Alfred Roques est mort
Alfred Roques est mort. Le 11 novembre.
On l’appelait «le Pépé du Quercy».
Il avait soixante dix-neuf ans. Mais ce n’est pas pour ça qu’on l’appelait Pépé.
C’est parce que sa première sélection en équipe de France, il l’avait eue à trente trois ans, et que, jusqu’à trente sept ans, il a été le pilier droit d’une bande de quinze gaillards, (dont quelques génies : Lucien Mias, François Moncla, Rancoule, Martine, Domenech "le duc", Gachassin, les Boni, Crauste, Albaladejo) qui s’est offert l’Australie à Paris (on jouait à Colombes) et les Sud Af’ à l’Ellis Park.

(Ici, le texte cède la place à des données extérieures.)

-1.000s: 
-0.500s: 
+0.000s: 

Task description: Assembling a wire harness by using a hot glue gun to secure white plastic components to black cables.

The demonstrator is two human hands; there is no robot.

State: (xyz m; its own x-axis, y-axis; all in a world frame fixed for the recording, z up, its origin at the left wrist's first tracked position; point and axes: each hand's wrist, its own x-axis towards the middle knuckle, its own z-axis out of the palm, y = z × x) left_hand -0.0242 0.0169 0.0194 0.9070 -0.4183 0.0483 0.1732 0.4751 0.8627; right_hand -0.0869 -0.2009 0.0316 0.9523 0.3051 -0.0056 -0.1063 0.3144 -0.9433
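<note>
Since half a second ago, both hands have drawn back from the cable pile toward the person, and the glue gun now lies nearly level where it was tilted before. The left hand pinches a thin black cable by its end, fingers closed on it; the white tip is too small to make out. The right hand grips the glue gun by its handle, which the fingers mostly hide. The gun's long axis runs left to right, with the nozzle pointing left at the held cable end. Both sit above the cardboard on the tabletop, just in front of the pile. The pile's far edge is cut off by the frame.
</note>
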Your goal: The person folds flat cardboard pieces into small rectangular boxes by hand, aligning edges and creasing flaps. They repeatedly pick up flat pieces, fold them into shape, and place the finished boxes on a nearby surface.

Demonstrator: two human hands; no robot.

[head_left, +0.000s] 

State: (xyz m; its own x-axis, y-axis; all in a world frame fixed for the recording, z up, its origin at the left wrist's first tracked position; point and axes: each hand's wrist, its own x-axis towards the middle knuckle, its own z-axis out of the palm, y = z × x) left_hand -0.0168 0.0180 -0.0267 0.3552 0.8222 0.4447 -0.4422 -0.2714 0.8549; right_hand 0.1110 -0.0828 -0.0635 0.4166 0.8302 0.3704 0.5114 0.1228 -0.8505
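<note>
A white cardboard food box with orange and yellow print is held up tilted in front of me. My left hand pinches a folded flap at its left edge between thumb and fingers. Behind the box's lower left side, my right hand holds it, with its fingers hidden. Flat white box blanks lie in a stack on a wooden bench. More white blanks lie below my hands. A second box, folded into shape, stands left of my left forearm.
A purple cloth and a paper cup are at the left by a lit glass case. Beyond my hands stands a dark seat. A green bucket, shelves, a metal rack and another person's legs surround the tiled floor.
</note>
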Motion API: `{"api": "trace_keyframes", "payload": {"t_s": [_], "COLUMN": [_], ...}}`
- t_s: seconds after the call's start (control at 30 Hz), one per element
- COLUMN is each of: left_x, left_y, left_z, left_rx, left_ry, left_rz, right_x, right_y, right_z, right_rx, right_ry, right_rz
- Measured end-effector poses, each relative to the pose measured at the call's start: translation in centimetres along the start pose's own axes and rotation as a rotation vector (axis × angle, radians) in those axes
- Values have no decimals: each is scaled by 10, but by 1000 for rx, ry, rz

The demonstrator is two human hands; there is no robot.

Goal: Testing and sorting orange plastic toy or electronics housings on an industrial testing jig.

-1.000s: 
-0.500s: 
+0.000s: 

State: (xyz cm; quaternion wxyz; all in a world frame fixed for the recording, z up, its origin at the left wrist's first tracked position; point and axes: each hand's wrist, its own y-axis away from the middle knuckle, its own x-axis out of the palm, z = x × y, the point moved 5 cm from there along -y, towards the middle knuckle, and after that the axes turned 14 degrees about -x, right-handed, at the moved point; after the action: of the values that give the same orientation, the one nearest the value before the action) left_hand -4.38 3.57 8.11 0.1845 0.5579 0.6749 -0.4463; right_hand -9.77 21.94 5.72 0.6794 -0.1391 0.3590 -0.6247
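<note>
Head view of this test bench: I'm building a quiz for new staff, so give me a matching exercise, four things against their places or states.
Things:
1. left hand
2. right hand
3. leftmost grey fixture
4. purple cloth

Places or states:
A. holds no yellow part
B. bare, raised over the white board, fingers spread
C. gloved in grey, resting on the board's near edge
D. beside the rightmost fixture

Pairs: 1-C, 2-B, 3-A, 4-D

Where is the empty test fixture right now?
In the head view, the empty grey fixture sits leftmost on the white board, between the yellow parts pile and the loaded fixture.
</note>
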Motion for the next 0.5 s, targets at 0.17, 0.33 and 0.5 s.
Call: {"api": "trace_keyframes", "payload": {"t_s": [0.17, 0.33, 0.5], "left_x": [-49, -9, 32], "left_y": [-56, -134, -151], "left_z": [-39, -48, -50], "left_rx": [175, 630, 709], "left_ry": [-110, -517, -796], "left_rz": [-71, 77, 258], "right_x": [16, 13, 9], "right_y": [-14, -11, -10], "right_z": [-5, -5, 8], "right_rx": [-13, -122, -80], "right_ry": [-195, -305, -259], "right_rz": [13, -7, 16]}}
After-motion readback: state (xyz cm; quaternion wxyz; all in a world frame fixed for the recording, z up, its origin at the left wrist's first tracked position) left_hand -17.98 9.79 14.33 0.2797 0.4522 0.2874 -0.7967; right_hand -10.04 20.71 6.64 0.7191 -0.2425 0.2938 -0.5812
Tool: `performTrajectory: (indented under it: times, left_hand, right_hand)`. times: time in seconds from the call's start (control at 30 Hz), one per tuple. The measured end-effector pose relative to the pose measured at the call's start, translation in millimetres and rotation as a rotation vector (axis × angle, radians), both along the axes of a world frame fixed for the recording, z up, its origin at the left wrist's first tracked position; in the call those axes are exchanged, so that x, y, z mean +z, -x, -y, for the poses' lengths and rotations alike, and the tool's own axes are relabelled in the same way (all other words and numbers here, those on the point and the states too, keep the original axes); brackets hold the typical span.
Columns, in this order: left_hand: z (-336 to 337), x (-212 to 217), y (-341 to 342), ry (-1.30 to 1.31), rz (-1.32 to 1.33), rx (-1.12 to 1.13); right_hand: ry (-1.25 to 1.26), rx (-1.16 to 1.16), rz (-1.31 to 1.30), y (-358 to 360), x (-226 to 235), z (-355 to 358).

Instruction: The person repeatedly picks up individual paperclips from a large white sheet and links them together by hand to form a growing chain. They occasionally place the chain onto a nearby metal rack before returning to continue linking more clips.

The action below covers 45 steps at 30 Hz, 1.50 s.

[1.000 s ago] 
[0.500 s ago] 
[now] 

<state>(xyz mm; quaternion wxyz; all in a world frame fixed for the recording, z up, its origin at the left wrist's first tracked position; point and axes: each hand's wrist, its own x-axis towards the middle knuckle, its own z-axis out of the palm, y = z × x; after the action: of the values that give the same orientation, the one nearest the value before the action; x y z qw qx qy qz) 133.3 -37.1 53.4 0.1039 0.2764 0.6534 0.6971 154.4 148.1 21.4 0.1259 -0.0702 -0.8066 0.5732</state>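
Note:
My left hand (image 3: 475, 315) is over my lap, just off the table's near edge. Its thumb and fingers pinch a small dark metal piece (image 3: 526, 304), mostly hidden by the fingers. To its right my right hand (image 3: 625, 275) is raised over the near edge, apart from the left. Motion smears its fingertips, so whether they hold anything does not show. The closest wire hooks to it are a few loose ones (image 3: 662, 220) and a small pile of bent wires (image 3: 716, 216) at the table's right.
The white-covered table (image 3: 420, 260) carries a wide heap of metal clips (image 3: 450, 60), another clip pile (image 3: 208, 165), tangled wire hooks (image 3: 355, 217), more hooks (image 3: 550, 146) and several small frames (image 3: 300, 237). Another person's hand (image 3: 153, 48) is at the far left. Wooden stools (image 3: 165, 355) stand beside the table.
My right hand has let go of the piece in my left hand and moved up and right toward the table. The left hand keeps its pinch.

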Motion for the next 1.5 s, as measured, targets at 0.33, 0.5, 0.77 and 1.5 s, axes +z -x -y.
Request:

Denis Lalanne, journaliste à l’Équipe, en avait fait un bouquin que des centaines de mômes qui n’avaient pas la télé ont dévoré, en se fabriquant des rêves de gloire, de cad’ dèb de légende, de plaquages d’anthologie, de mêlées dantesques.
Ça s’appelait «Le grand combat du XV de France». Rien que ça.
Il était natif de Cazes-Mondenard, un village quelconque du Quercy.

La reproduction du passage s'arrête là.